• Problem requirements
Look through the material below and report every line that includes "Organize".

'''

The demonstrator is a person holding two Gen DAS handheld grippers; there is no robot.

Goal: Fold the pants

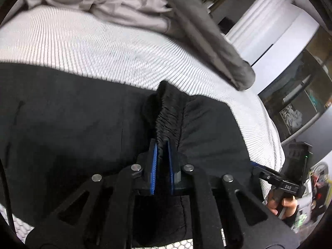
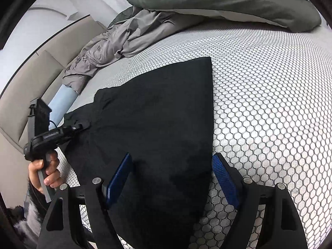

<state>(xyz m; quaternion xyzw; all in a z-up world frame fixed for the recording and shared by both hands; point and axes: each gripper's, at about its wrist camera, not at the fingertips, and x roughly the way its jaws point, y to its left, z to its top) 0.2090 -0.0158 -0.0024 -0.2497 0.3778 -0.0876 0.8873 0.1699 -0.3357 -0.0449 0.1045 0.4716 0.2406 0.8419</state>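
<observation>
Black pants [image 2: 157, 120] lie flat on the white honeycomb-patterned mattress [image 2: 269, 108]. My left gripper [image 1: 162, 145] is shut on the gathered elastic waistband [image 1: 168, 122] of the pants [image 1: 62, 124], which bunches up between the blue pads. My right gripper [image 2: 172, 157] is open, its blue pads [image 2: 225, 178] spread on either side of the near part of the pants, just above the cloth. The left gripper also shows in the right wrist view [image 2: 76, 127] at the left edge of the pants.
A rumpled grey sheet [image 2: 108, 47] and a dark green duvet [image 2: 217, 2] lie at the far side of the bed. A beige headboard [image 2: 31, 78] runs along the left. Shelves [image 1: 300, 103] stand beyond the bed's edge.
</observation>
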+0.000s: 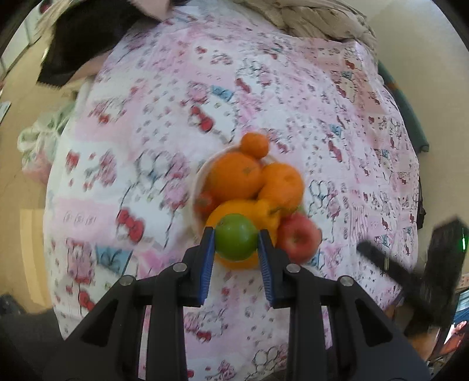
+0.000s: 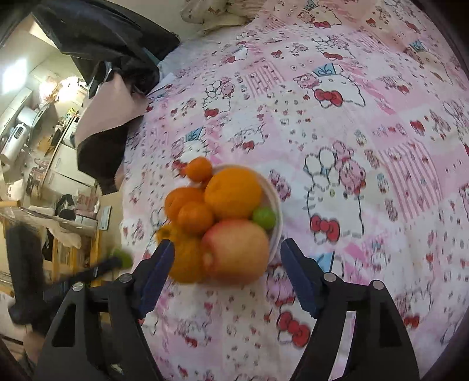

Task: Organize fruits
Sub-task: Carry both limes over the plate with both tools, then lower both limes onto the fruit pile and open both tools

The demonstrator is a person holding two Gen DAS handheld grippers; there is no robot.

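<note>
A white bowl (image 1: 199, 175) (image 2: 275, 202) heaped with fruit sits on a pink patterned bedsheet. It holds big oranges (image 1: 236, 177) (image 2: 233, 193), a small mandarin (image 1: 255, 145) (image 2: 199, 168), a red apple (image 1: 299, 236) (image 2: 234, 253) and a small green fruit (image 2: 263, 217). My left gripper (image 1: 236, 243) is shut on a round green fruit (image 1: 236, 237), held just above the near side of the pile. My right gripper (image 2: 228, 249) is open over the bowl. The red apple lies between and below its blue pads (image 2: 164, 263), and they do not touch it.
The bedsheet (image 2: 351, 132) spreads wide to the right and far side. A dark garment (image 2: 105, 58) lies at the bed's far left, a beige blanket (image 1: 316, 20) at the head. The bed edge drops to a cluttered floor on the left (image 2: 44, 146).
</note>
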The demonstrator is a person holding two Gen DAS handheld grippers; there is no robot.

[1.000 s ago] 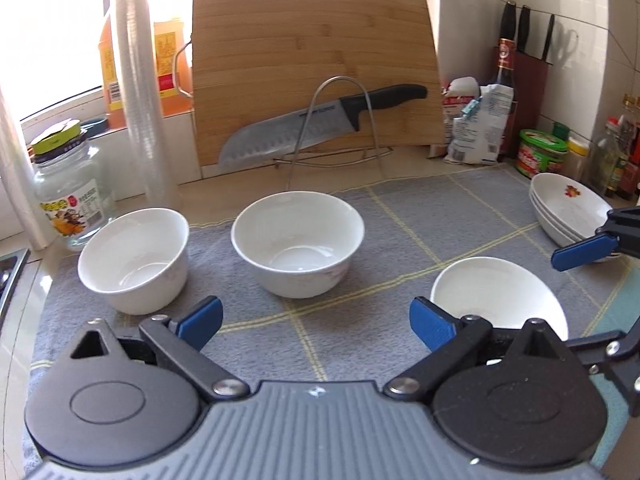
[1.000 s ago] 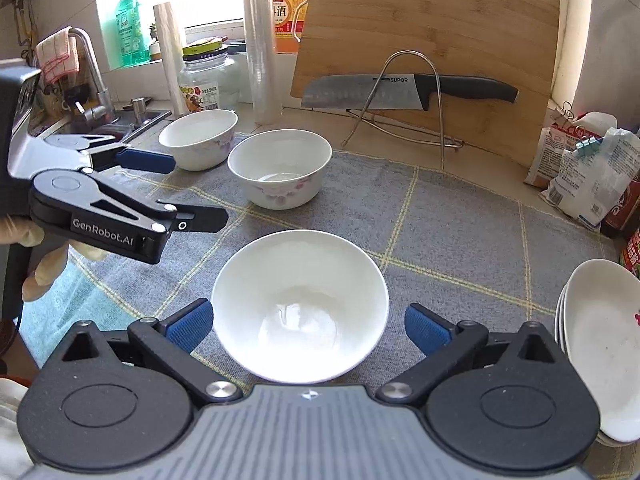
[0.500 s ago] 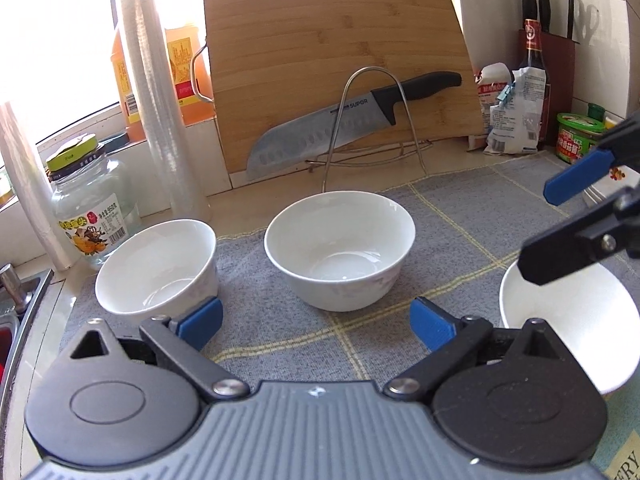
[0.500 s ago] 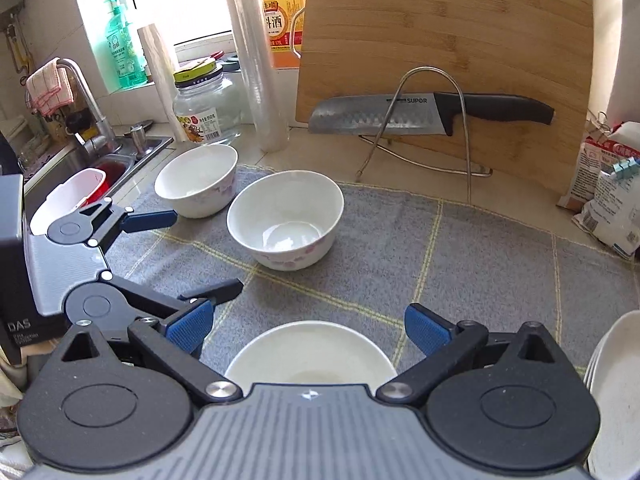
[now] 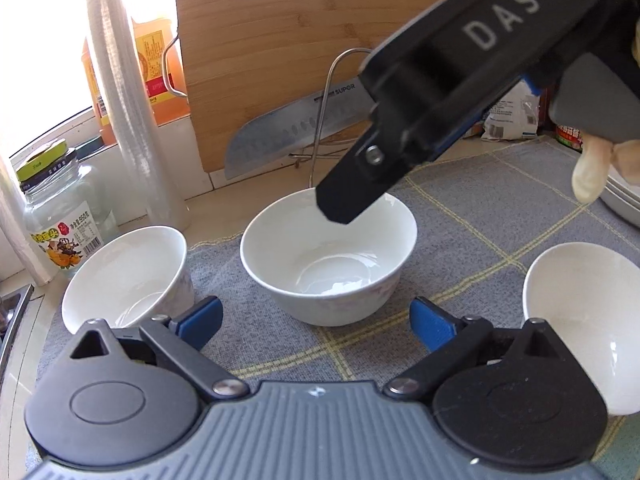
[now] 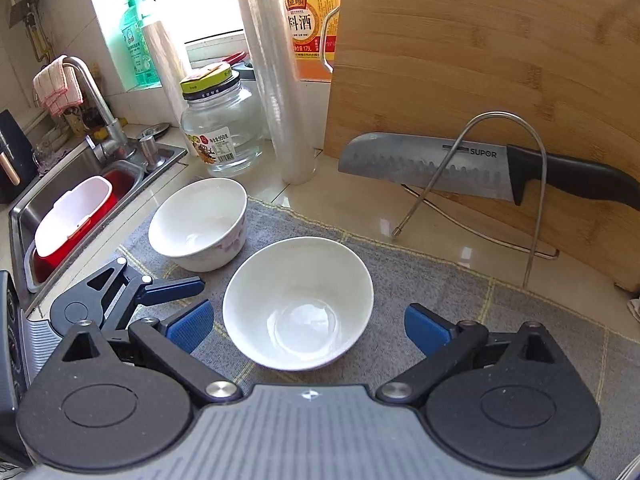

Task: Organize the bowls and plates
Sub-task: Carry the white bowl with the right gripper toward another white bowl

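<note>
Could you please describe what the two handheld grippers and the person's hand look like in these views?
Each claw, left claw and right claw, has black linkage arms with silver pivot pins, round black hubs, a ribbed grey body and blue finger pads. Seen from the left view, the right unit's black housing carries white "DAS" lettering. The hand holding it wears a pale glove. No cables show.

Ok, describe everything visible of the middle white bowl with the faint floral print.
The middle white glossy ceramic bowl stands upright and empty on the grey checked cloth, a pale pink floral print on its outer wall. It sits framed between the open right gripper fingers, untouched. A similar bowl stands apart behind it.
</note>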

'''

• Output of the task
Task: Organize fruits
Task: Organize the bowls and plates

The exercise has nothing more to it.